Two claim limitations at issue in this case are “locking means,” in the ’694 patent, and “a brake controller,” in the ’379 patent. The district court construed the locking means limitation to require “a pin that can be moved across an open portion of one of the two jaws to prevent the vertical frame member of the wheeled cart from being removed from the jaw.” Finding this element not present in the Golden Retriever, the court determined that the Golden Retriever did not infringe the ’694 patent. As to the brake controller limitation, the court adopted the following construction: “[t]he brake controller is an electrical device or mechanism that in response to a stop signal applies power to the motor to command the motor to rotate in an opposite direction.” With respect to this term, the court identified the dispositive issue as “whether any of the Golden Retriever braking functions both respond to a stop signal and command the motor to rotate in an opposite direction.” Answering this question in the negative, the court found that the Golden Retriever did not infringe any of the claims of the ’379 patent.

As to Ameritek’s assertions that the ’379 and ’694 patents were invalid under 35 U.S.C. §§ 102, 103, the district court ruled that Ameritek could not challenge the validity of the patents based on the doctrine of assignor estoppel.

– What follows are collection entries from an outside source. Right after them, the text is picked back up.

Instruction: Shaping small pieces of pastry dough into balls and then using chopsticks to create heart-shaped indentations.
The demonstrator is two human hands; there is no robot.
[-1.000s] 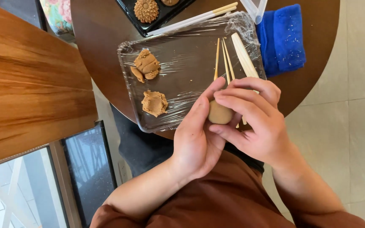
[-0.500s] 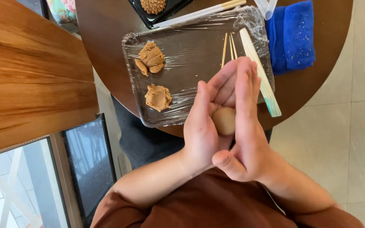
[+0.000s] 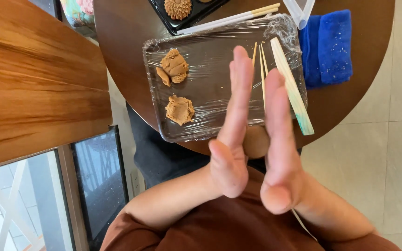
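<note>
So since half a second back my palms have straightened out: the fingers were curled over the dough then, and now both hands stand flat and upright, fingertips pointing away from me toward the tray. A full second back I was pinching the lump at my fingertips right over the tray; now it sits lower, down between the heels of the palms, just off the near table edge.

My left hand [image 3: 231, 135] and right hand [image 3: 278, 139] face each other, flat, fingers together, and the dough ball [image 3: 256, 142] is pressed between them. Only a tan rounded bit shows in the gap, so I can't tell its exact shape, but it looks roundish with no clear long axis. It touches both palms, so neither hand is nearer. The palms run lengthwise away from my body, and the ball sits near their lower half, not up at the fingertips.

Just beyond the fingertips is the plastic-wrapped tray [image 3: 201, 132] on the dark round table [image 3: 126, 56]. On it: a flat dough piece [image 3: 179, 110] near me, a shaped dough piece [image 3: 173, 67] farther off, thin wooden sticks [image 3: 262, 74] and a flat wooden paddle [image 3: 291, 93] with a greenish tip just beside my right hand. A blue cloth [image 3: 329, 46] lies farther right, well apart.
</note>
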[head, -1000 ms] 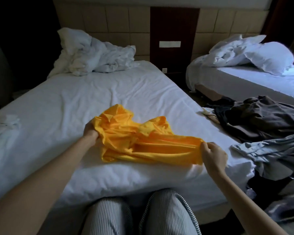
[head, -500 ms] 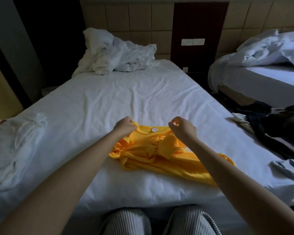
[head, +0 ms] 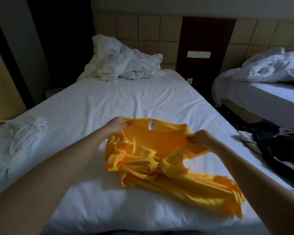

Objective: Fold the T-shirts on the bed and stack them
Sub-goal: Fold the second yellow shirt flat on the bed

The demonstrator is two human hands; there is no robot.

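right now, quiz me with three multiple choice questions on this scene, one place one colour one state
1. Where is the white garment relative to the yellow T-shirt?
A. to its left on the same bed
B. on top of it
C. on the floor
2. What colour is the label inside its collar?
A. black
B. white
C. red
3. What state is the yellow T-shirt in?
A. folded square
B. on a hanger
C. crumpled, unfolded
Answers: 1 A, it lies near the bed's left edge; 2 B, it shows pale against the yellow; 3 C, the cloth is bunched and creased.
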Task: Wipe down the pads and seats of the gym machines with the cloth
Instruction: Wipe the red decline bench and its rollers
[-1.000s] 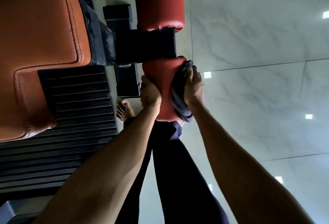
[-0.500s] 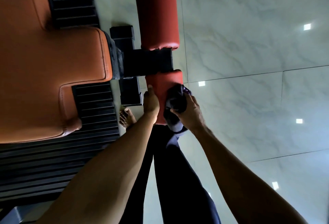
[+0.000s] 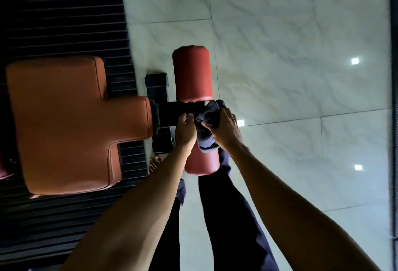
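Observation:
Two red roller pads sit on a black bar at the end of the bench. The far roller pad (image 3: 192, 76) is bare. On the near roller pad (image 3: 201, 162), my right hand (image 3: 225, 129) grips a dark cloth (image 3: 207, 124) bunched over the pad's upper end, by the black bar (image 3: 172, 113). My left hand (image 3: 185, 130) holds the same pad from its left side, thumb up by the cloth. An orange seat pad (image 3: 69, 120) lies to the left.
Black ribbed matting (image 3: 53, 23) lies under the bench on the left. Pale marble floor tiles (image 3: 301, 66) fill the right side. My dark trouser legs (image 3: 226, 217) and a bare foot (image 3: 155, 162) stand right below the near roller.
Both hands and the cloth slid up the near roller pad toward the black bar, baring its lower end. The view pulled back, showing more of the seat and the whole far roller.

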Action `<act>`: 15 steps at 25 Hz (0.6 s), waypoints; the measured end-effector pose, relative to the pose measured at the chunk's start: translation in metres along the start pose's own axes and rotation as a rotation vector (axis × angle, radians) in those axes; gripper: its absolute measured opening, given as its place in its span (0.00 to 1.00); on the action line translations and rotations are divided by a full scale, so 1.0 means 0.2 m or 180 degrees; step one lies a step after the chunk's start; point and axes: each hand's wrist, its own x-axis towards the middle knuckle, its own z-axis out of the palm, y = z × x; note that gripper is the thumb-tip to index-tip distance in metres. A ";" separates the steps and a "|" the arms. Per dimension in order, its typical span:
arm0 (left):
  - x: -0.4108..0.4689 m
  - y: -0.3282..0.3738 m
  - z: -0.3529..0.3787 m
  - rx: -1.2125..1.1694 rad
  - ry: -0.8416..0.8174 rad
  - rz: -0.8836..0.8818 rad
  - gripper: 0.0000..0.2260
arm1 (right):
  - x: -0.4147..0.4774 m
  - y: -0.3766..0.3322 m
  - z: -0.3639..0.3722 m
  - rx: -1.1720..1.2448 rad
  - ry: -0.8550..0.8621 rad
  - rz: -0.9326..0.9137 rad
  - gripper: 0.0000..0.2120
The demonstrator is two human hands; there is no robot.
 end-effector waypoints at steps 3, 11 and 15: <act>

Dane appeals the district court’s claim construction and subsequent infringement determinations, and Ameritek cross appeals the district court’s finding of the applicability of assignor estoppel. We have jurisdiction pursuant to 28 U.S.C. § 1292(c)(1).

*897 II

We review a district court’s grant of summary judgment without deference. Kemco Sales, Inc. v. Control Papers Co., 208 F.3d 1352, 1359 (Fed.Cir.2000).